JLG: El erotismo lo hubiera banalizado todo. El misterio está en la imagen de una mujer de espaldas, a partir de la cual empiezan a latir todas las mujeres posibles. El cine y la mujer como gran ilusión. GdL: Pero sí existe el deseo de filmar determinados gestos, y ése es el motivo principal de la película. No soy capaz de interpretarla de otra manera. CL: Yo pienso que la película realiza una abstracción, pues busca los filtros adecuados para que la filmación de un rostro, que puede ser la esencia del cine,

se convierta en la filmación de la estili­zación de ese rostro. No estamos en el territorio de la carnalidad, sino en el de la conceptualización de lo femenino. ÀQ: Lo que más me desconcierta es que el tratamiento que recibe Pilar López de Ayala no es el de una actriz: es sobre todo un rostro con frase, pero un rostro. Podría haber sido cualquier otra mujer. GdL: Diría que está filmada, y es algo necesario, en su condición de actriz, por lo cual no podría ser una mujer que tuviera otro oficio.

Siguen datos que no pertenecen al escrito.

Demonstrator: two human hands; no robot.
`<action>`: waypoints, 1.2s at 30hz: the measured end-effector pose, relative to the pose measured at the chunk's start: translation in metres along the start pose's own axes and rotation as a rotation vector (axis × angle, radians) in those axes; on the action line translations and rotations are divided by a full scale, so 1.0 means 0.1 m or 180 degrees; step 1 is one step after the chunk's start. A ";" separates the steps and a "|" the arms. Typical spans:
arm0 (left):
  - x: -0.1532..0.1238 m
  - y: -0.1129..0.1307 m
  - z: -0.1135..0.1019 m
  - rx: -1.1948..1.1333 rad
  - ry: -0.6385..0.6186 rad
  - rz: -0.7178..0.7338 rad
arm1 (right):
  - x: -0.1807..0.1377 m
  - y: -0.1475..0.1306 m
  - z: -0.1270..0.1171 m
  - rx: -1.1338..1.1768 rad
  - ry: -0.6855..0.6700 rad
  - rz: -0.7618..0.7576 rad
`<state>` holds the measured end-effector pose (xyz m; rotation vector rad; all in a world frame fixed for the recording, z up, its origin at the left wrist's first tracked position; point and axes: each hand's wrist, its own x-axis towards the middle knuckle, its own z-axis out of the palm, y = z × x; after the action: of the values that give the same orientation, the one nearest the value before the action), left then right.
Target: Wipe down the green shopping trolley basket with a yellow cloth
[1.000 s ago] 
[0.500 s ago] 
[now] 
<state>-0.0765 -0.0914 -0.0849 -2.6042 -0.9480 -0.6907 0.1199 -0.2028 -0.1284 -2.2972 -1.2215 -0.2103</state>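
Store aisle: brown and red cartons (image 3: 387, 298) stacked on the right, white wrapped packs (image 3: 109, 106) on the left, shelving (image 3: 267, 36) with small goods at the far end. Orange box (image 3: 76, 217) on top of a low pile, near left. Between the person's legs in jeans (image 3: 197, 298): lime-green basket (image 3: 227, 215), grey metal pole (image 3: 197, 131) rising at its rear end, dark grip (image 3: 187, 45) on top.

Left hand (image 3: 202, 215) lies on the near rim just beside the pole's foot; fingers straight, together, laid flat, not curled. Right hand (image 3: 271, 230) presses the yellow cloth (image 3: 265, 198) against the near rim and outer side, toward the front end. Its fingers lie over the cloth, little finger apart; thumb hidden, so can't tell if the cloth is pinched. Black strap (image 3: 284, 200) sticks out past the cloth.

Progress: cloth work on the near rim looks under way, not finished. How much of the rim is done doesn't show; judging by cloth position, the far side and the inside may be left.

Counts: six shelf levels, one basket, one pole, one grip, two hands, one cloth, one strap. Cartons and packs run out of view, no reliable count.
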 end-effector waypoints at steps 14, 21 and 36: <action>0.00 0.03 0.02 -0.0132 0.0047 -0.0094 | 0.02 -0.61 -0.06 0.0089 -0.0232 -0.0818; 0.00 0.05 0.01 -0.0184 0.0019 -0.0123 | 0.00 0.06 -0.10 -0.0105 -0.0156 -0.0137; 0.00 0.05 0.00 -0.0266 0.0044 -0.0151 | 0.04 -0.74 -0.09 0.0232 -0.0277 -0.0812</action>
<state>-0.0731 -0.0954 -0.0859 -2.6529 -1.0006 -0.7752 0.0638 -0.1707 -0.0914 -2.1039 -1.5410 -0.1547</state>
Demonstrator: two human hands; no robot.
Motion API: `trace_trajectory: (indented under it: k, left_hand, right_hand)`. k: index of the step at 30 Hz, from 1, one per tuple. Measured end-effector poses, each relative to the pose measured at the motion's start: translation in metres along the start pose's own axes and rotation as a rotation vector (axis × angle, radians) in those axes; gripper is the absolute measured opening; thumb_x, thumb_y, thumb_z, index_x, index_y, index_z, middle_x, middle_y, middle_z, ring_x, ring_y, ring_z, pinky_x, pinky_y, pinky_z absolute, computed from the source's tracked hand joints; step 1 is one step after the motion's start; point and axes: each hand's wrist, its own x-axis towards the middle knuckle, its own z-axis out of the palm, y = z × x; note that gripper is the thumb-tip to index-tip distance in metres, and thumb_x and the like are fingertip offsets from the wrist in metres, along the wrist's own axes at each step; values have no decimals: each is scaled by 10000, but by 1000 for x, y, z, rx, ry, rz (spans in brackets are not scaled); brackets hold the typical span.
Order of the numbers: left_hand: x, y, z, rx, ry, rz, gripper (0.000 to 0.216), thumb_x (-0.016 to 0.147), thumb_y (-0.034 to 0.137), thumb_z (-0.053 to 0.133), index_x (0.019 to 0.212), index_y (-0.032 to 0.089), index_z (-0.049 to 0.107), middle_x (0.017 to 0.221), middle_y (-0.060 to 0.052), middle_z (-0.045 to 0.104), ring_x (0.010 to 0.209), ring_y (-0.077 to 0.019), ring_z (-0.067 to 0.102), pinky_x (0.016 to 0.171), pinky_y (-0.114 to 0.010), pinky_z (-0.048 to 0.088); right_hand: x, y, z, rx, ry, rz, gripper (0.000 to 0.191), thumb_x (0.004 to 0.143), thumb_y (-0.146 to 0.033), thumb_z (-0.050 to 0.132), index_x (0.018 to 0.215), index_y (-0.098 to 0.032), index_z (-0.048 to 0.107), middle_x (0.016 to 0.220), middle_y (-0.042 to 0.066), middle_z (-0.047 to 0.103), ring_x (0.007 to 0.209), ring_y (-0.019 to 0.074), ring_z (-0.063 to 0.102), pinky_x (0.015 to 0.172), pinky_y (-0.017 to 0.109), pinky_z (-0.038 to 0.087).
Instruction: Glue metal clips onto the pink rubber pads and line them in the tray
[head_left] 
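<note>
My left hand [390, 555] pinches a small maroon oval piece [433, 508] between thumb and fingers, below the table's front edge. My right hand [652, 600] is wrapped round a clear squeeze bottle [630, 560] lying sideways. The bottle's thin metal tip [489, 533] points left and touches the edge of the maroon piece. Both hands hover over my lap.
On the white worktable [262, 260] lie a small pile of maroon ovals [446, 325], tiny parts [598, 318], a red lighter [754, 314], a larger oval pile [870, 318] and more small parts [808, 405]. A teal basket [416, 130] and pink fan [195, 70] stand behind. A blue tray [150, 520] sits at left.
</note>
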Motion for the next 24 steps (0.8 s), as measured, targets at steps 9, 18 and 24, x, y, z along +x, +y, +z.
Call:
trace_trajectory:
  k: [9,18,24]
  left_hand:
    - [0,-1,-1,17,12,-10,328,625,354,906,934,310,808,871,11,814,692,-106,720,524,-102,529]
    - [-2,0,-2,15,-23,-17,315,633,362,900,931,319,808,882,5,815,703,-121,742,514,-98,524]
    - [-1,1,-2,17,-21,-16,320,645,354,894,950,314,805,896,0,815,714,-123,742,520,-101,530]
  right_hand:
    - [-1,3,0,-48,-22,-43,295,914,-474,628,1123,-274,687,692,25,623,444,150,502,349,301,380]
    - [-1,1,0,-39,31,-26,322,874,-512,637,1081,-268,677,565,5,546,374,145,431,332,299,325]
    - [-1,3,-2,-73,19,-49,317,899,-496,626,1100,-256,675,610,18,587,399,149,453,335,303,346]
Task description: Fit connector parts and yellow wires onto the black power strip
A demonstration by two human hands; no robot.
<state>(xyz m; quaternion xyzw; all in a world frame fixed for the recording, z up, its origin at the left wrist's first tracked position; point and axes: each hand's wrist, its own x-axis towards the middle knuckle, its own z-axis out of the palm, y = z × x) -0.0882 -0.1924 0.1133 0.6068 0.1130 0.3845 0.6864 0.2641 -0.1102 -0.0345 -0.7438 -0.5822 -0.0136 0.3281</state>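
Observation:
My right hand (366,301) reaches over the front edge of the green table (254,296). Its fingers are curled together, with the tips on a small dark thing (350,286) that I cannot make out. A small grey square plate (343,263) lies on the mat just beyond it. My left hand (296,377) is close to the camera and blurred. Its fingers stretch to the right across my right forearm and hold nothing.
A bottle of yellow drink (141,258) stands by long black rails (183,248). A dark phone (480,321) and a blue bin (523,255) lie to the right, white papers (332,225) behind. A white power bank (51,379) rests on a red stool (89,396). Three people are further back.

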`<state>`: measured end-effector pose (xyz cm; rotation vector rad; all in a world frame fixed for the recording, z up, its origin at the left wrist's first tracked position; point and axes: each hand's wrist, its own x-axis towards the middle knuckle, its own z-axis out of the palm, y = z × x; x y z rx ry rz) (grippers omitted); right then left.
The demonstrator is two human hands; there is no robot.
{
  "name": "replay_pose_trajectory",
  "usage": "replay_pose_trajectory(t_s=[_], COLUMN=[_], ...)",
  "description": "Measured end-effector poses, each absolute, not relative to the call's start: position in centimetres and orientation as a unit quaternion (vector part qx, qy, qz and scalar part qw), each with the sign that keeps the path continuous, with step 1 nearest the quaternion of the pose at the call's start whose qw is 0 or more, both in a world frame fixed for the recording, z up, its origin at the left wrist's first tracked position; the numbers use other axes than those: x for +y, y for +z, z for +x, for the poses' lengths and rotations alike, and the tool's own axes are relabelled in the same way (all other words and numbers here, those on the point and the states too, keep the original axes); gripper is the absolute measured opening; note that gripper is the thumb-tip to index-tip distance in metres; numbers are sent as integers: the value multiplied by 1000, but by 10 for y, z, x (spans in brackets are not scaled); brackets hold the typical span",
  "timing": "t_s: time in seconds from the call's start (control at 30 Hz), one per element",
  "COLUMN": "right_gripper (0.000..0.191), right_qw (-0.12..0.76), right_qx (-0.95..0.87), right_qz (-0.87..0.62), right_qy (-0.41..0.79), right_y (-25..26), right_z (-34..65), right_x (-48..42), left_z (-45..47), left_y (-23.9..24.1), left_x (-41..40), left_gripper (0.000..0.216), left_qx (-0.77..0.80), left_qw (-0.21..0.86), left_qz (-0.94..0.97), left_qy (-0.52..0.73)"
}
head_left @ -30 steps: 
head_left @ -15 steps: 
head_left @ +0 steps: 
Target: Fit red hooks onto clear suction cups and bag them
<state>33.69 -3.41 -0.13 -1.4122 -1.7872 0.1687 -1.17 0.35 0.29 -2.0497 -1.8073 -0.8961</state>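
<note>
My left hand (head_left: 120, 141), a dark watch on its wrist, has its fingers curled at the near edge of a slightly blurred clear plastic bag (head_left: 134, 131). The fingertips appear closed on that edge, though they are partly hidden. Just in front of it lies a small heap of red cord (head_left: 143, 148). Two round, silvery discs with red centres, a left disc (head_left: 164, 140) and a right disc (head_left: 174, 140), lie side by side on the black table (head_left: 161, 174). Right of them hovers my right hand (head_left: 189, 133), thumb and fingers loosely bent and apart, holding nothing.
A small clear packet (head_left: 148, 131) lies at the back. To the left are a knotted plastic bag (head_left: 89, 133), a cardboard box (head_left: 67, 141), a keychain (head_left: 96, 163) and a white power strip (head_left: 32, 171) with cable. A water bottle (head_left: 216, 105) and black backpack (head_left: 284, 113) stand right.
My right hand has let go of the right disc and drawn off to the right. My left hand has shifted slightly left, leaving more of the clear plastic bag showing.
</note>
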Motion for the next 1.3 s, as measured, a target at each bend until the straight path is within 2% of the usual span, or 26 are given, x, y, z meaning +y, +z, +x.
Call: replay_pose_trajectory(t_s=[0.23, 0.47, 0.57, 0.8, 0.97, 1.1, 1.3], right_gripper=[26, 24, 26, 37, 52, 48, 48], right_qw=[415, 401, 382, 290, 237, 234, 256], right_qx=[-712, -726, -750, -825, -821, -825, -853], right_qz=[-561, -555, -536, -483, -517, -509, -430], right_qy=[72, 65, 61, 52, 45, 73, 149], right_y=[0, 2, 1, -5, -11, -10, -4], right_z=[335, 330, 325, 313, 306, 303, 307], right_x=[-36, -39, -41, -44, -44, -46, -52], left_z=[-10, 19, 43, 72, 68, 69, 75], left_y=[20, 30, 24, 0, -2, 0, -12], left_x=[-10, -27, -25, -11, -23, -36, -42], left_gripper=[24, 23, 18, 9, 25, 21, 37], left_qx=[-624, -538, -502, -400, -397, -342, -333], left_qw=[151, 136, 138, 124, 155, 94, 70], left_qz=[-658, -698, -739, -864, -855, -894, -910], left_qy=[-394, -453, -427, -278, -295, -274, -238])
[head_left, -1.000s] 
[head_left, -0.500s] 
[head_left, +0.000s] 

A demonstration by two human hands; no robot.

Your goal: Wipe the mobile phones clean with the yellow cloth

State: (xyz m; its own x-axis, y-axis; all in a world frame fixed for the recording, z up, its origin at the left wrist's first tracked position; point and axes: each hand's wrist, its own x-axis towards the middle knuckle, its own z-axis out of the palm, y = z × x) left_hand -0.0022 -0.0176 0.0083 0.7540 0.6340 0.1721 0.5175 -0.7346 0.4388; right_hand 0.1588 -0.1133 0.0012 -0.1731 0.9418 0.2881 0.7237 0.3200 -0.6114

JLG: Entiendo el cine como deseo, por lo que me sería muy difícil filmar a alguien que detesto. Para mí es fundamental conseguir una empatia con el rostro que estoy filmando. Me entristece la relación contractual de trabajar con alguien sin ninguna implicación. No había pensado en Pilar por haberla visto en el cine. Habíamos coincidido en festivales y me impresionaron mucho sus ojos lumino­sos, su condición de mujer luminosa. Debía filmar esos ojos.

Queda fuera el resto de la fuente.